Billions of image pixels recorded by the Copernicus Sentinel-2 mission have been used to generate a high-resolution map of land-cover dynamics across Earth’s landmasses. This map also depicts the month of the peak of vegetation and gives new insight into land productivity.
Using three years’ worth of optical data, the map can indicate the time of vegetation peak and variability of vegetation across seasons. Developed by GeoVille, an Austrian company specialised in the analysis of satellite data, this land-cover map dynamics map uses Copernicus Sentinel-2 archive data from 2015-18, and gives a complete picture of variations of vegetation. The map is displayed at a resolution of 20 m, however a 10 m version is available on request.
It can, for example, support experts working with land-cover classification and can serve as input for services in areas such as agriculture, forestry and land-degradation assessments.
“In particular, we use this as a basis to develop services for the agrofood industry and farmers growing potatoes and other crops, as well as information on how vegetation changes over the year,” explains Eva Haas, Head of GeoVille’s Agricultural Unit.

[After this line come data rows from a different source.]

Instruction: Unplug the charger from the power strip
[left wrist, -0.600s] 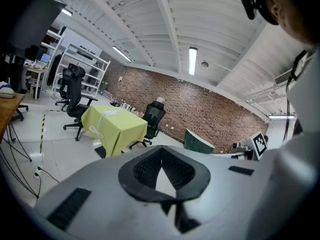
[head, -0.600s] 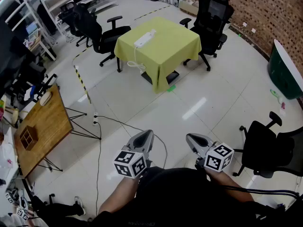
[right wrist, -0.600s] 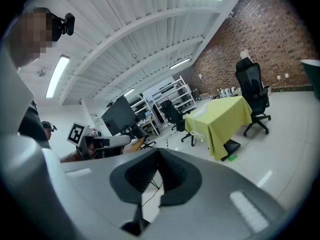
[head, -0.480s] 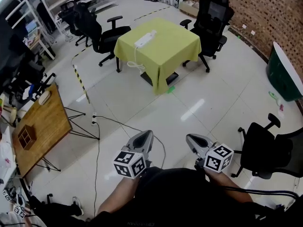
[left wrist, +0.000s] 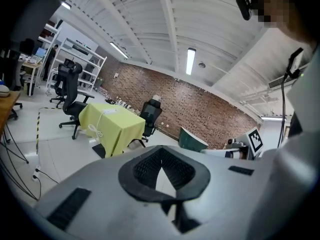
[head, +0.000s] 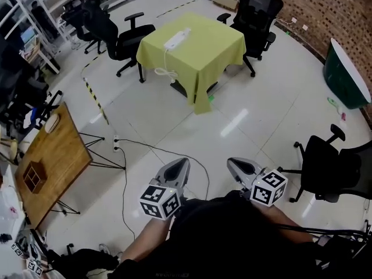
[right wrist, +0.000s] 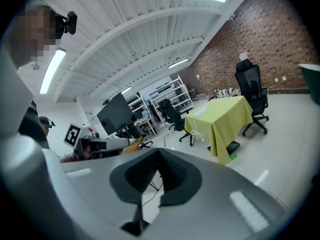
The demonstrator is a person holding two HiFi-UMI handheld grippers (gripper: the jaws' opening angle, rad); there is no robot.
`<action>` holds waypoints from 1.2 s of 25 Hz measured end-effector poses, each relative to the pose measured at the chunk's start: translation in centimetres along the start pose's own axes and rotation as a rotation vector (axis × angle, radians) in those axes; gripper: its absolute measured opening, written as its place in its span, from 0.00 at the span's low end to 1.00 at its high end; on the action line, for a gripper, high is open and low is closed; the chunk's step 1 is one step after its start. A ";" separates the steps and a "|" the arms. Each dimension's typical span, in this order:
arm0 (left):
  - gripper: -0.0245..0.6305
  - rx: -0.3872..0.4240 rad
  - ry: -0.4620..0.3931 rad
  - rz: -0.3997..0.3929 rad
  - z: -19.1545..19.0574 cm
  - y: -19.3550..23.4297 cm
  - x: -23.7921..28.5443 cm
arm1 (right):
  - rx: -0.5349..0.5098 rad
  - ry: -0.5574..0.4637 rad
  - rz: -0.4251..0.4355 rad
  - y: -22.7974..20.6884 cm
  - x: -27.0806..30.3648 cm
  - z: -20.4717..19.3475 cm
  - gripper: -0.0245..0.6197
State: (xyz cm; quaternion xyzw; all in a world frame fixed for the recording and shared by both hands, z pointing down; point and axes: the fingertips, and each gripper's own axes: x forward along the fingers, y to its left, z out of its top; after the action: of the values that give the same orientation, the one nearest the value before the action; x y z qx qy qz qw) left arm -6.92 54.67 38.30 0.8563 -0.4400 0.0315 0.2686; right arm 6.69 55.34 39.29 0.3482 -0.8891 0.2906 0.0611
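A yellow-green clothed bench (head: 200,48) stands at 12 o'clock, a high-backed black chair (head: 257,7) at its 1 o'clock and a second black chair (head: 110,31) at its 9 o'clock. A wooden bench (head: 58,147) bearing a small wooden box (head: 35,175) lies at 8 o'clock, and a third black chair (head: 328,168) at 4 o'clock.

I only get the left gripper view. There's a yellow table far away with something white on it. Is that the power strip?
Observer: Yes. The head view looks down on it: a long white power strip lies on the yellow table, and its cord hangs over the edge in a loop.
Operator: Is my other gripper holding something?
Observer: No. The right gripper view shows the right gripper with its jaws together and nothing between them.
Operator: What's over on my right?
Observer: A black office chair stands on the floor there, apart from the table.
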 end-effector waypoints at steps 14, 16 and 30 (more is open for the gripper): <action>0.05 -0.011 0.044 -0.035 1.5 2.4 5.7 | 0.034 0.014 -0.076 -4.1 0.4 1.3 0.04; 0.05 -0.004 0.048 -0.027 2.2 2.1 7.6 | 0.045 -0.002 -0.066 -6.2 0.9 2.6 0.04; 0.05 0.078 0.007 0.087 10.4 -1.3 23.6 | 0.035 -0.059 0.130 -20.6 4.1 14.1 0.04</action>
State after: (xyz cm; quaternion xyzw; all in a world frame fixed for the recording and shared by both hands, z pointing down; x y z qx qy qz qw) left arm 6.61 32.77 35.73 0.8462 -0.4742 0.0632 0.2348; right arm 18.47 32.95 38.70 0.2990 -0.9062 0.2989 0.0096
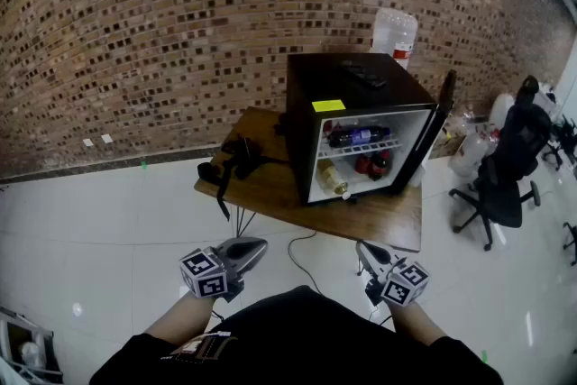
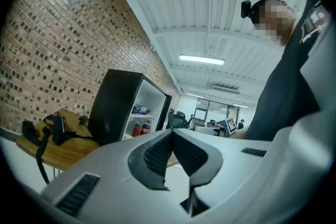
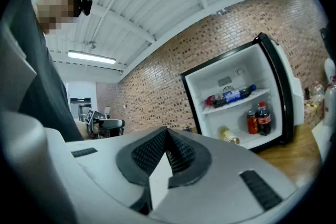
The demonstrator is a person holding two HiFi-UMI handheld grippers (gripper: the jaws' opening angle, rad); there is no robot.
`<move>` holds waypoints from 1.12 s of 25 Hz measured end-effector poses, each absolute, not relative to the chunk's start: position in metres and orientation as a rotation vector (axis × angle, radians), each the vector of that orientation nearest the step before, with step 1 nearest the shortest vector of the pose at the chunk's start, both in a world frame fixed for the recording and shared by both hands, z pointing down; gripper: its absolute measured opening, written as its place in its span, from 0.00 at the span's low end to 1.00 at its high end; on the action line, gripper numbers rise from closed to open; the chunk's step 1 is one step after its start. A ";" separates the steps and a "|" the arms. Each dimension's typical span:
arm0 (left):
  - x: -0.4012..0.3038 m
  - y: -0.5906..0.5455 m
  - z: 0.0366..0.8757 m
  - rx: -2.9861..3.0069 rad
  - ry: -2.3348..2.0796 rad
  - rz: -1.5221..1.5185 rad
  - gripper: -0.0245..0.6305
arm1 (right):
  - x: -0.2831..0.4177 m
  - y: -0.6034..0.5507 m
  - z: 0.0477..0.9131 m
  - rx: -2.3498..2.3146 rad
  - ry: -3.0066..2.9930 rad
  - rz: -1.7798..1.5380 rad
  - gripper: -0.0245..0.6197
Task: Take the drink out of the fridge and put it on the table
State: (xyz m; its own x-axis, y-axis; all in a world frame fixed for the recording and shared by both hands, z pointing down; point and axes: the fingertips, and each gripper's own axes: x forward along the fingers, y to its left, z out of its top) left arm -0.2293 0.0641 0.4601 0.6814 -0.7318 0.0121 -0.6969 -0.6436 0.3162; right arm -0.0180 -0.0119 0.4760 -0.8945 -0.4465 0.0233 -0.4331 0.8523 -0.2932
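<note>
Left tongs and right tongs are both pressed together, empty. Well ahead of them, drinks sit inside the open fridge on the tabletop.

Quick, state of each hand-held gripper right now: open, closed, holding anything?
Left hand-held gripper: closed, holding nothing.
Right hand-held gripper: closed, holding nothing.
</note>
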 end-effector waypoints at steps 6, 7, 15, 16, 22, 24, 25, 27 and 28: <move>-0.152 0.015 0.444 2.661 -1.081 -0.132 0.04 | 0.045 -0.051 0.468 -0.806 3.008 -0.367 0.03; -0.141 0.005 0.441 2.672 -1.069 -0.124 0.04 | 0.054 -0.056 0.466 -0.813 3.005 -0.364 0.03; -0.094 -0.093 0.441 2.835 -0.937 0.073 0.04 | 0.086 -0.112 0.489 -0.956 2.976 -0.418 0.03; -0.093 -0.109 0.443 2.857 -0.921 0.106 0.04 | 0.083 -0.122 0.492 -0.976 2.979 -0.425 0.03; -0.077 -0.194 0.460 2.941 -0.772 0.328 0.10 | 0.073 -0.180 0.502 -1.154 2.967 -0.441 0.03; -0.067 -0.224 0.460 2.967 -0.747 0.418 0.28 | 0.078 -0.202 0.498 -1.203 2.939 -0.438 0.03; -0.060 -0.239 0.460 2.979 -0.752 0.461 0.29 | 0.081 -0.211 0.497 -1.219 2.929 -0.442 0.03; -0.046 -0.265 0.461 2.992 -0.785 0.544 0.34 | 0.087 -0.221 0.497 -1.204 2.931 -0.456 0.03; -0.038 -0.276 0.462 2.994 -0.813 0.584 0.36 | 0.089 -0.224 0.498 -1.177 2.940 -0.457 0.03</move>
State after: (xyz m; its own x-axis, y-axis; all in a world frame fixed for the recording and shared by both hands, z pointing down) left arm -0.0376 -0.2762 0.4621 0.7987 -0.4914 0.3472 -0.4858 -0.8671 -0.1098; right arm 0.0888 -0.2241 0.4978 -0.7280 -0.6670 0.1583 -0.6836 0.6890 -0.2406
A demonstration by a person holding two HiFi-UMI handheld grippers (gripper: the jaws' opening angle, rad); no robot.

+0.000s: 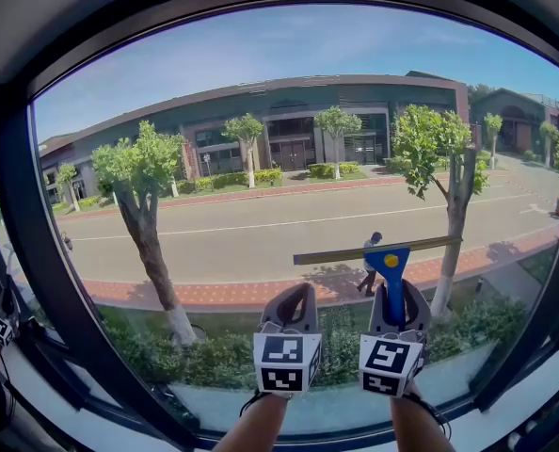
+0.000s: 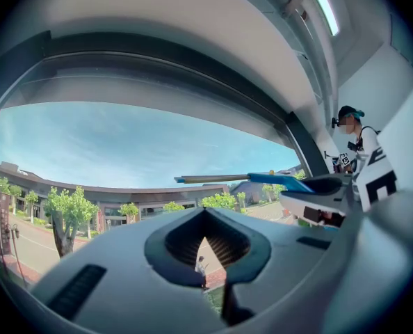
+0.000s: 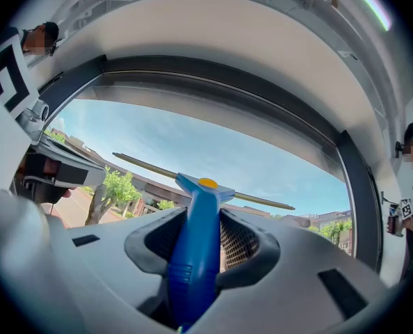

The land-cover dynamic layer was produced with GeoVille’s processing engine LandMonitoring.Earth, a fully-automated land-monitoring system built on data streams from the Copernicus Sentinel-1 and Sentinel-2 missions, as well as ESA third party missions such as the US Landsat.
“Using the system, we processed the complete Copernicus Sentinel-2 image archive along with artificial intelligence, machine learning and big data analytics,” explains Michael Riffler, Head of Research and Development at GeoVille.
“However, the key is the dense time-series of the Copernicus Sentinel-2 data which allows this information to be retrieved for the first time. To date, we have processed more than 23 billion pixels.”
The development has been done through ESA’s Earth observation innovation hub – ɸ-lab, and has been implemented by GeoVille and its subsidiary in the Netherlands – GEO4A.
“This map forms an excellent foundation for other – more specialised – land cover classifications, whose development and deployment can be further accelerated by applying machine learning and AI,” says Iarla Kilbane-Dawe, the head of ESA’s Φ-Lab in Frascati, Italy.
The LandMonitoring.Earth system is designed to efficiently implement major client solutions such as the European Copernicus Land Monitoring Service products. Experts can specify desired land monitoring data for any place on the globe for any given time period, and receive a quality-controlled output, depending on the required geographic coverage and frequency.
The idea is to make information available to non-experts along with the specific resources and tools that they need.